● **Dataset content**
============

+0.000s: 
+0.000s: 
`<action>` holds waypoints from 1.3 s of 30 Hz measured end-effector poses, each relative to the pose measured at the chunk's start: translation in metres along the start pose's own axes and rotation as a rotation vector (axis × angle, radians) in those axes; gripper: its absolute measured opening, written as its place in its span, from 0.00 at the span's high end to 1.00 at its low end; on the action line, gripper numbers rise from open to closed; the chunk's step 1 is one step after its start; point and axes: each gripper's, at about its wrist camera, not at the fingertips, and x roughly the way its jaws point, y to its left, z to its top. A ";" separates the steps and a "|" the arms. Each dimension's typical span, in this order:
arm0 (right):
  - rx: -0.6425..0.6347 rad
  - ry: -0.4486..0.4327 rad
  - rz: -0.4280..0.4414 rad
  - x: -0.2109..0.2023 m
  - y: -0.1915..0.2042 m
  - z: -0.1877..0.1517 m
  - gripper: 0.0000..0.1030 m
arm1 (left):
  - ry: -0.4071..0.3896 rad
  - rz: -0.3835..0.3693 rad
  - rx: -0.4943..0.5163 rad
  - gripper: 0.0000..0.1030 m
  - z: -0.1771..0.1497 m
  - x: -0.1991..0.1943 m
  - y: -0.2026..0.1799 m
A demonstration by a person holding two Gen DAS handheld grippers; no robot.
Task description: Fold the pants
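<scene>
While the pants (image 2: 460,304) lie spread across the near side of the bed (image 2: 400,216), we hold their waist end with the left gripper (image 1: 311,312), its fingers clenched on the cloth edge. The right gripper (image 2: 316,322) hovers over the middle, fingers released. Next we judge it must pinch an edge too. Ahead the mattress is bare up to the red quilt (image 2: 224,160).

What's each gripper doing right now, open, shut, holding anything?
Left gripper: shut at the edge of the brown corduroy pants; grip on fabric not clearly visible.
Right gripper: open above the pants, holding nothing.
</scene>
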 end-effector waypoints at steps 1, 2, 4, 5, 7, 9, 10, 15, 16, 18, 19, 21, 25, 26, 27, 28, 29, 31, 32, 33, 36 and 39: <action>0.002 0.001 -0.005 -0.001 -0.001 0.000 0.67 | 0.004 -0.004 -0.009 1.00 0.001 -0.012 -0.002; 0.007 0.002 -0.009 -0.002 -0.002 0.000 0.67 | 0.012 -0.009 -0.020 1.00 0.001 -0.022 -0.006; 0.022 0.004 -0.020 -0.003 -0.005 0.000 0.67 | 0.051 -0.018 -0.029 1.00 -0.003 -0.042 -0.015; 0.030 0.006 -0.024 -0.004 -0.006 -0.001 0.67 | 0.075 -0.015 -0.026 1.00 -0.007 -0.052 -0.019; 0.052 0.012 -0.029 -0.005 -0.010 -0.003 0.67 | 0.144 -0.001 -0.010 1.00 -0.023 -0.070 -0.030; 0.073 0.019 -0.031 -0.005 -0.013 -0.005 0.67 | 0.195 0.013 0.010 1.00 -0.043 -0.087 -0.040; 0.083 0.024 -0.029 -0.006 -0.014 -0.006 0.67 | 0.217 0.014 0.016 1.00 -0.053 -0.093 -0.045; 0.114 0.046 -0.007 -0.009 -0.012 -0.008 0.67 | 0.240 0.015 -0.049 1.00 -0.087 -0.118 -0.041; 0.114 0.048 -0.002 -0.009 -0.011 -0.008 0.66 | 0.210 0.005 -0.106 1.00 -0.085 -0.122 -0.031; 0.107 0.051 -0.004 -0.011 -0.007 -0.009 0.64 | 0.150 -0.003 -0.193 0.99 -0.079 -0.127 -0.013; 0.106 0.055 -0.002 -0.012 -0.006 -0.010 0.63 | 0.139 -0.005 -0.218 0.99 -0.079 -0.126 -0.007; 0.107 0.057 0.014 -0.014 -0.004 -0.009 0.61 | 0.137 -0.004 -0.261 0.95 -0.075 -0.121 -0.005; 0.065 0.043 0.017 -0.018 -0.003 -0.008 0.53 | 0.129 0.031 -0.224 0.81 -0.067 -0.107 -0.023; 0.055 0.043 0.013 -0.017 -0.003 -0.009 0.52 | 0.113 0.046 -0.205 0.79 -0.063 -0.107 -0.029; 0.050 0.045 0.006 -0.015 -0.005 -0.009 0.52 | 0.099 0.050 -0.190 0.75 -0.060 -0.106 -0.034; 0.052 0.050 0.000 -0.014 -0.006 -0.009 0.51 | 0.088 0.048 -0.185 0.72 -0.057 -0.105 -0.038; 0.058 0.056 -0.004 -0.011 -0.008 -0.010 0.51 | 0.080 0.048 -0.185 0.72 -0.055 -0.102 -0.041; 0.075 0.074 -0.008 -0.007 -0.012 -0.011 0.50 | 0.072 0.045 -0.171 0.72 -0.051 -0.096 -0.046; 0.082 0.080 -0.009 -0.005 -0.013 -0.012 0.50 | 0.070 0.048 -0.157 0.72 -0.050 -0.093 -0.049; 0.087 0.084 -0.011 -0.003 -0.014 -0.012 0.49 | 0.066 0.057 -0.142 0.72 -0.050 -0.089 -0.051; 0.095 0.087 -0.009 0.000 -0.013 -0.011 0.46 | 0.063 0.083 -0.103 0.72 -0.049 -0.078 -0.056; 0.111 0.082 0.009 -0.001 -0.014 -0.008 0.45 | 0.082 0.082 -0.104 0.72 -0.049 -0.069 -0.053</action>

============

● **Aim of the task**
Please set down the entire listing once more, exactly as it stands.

● **Solution for this problem**
+0.000s: 
+0.000s: 
`<action>` holds waypoints from 1.3 s of 30 Hz measured end-effector poses, each relative to the pose measured at the chunk's start: translation in metres along the start pose's own axes and rotation as a rotation vector (axis × angle, radians) in those axes; gripper: its absolute measured opening, written as its place in its span, from 0.00 at the span's high end to 1.00 at its low end; on the action line, gripper numbers rise from open to closed; the chunk's step 1 is one step after its start; point and axes: each gripper's, at about its wrist camera, not at the fingertips, and x roughly the way its jaws point, y to its left, z to its top. A ";" separates the steps and a "|" the arms. Each dimension's typical span, in this order:
arm0 (right):
  - rx: -0.6425..0.6347 rad
  - ry: -0.4486..0.4327 rad
  - rz: -0.4280..0.4414 rad
  - x: -0.2109..0.2023 m
  - y: -0.1915..0.2042 m
  - z: -0.1877..0.1517 m
  - gripper: 0.0000..0.1030 m
arm1 (left):
  - ry: -0.4071..0.3896 rad
  - rz: -0.3835..0.3693 rad
  - rx: -0.4943..0.5163 rad
  - gripper: 0.0000..0.1030 m
  - z: -0.1771..0.1497 m
  - x: -0.1991..0.1943 m
  - y: -0.2026..0.1799 m
A demonstration by a person holding two Gen DAS handheld grippers; no robot.
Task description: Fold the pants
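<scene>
While the pants (image 2: 460,304) lie spread across the near side of the bed (image 2: 400,216), we hold their waist end with the left gripper (image 1: 311,312), its fingers clenched on the cloth edge. The right gripper (image 2: 316,322) hovers over the middle, fingers released. Next we judge it must pinch an edge too. Ahead the mattress is bare up to the red quilt (image 2: 224,160).

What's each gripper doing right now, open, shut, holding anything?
Left gripper: shut at the edge of the brown corduroy pants; grip on fabric not clearly visible.
Right gripper: open above the pants, holding nothing.
</scene>
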 end-effector waypoints at steps 1, 2, 4, 5, 7, 9, 10, 15, 16, 18, 19, 21, 25, 26, 27, 28, 29, 31, 32, 33, 36 and 39: <action>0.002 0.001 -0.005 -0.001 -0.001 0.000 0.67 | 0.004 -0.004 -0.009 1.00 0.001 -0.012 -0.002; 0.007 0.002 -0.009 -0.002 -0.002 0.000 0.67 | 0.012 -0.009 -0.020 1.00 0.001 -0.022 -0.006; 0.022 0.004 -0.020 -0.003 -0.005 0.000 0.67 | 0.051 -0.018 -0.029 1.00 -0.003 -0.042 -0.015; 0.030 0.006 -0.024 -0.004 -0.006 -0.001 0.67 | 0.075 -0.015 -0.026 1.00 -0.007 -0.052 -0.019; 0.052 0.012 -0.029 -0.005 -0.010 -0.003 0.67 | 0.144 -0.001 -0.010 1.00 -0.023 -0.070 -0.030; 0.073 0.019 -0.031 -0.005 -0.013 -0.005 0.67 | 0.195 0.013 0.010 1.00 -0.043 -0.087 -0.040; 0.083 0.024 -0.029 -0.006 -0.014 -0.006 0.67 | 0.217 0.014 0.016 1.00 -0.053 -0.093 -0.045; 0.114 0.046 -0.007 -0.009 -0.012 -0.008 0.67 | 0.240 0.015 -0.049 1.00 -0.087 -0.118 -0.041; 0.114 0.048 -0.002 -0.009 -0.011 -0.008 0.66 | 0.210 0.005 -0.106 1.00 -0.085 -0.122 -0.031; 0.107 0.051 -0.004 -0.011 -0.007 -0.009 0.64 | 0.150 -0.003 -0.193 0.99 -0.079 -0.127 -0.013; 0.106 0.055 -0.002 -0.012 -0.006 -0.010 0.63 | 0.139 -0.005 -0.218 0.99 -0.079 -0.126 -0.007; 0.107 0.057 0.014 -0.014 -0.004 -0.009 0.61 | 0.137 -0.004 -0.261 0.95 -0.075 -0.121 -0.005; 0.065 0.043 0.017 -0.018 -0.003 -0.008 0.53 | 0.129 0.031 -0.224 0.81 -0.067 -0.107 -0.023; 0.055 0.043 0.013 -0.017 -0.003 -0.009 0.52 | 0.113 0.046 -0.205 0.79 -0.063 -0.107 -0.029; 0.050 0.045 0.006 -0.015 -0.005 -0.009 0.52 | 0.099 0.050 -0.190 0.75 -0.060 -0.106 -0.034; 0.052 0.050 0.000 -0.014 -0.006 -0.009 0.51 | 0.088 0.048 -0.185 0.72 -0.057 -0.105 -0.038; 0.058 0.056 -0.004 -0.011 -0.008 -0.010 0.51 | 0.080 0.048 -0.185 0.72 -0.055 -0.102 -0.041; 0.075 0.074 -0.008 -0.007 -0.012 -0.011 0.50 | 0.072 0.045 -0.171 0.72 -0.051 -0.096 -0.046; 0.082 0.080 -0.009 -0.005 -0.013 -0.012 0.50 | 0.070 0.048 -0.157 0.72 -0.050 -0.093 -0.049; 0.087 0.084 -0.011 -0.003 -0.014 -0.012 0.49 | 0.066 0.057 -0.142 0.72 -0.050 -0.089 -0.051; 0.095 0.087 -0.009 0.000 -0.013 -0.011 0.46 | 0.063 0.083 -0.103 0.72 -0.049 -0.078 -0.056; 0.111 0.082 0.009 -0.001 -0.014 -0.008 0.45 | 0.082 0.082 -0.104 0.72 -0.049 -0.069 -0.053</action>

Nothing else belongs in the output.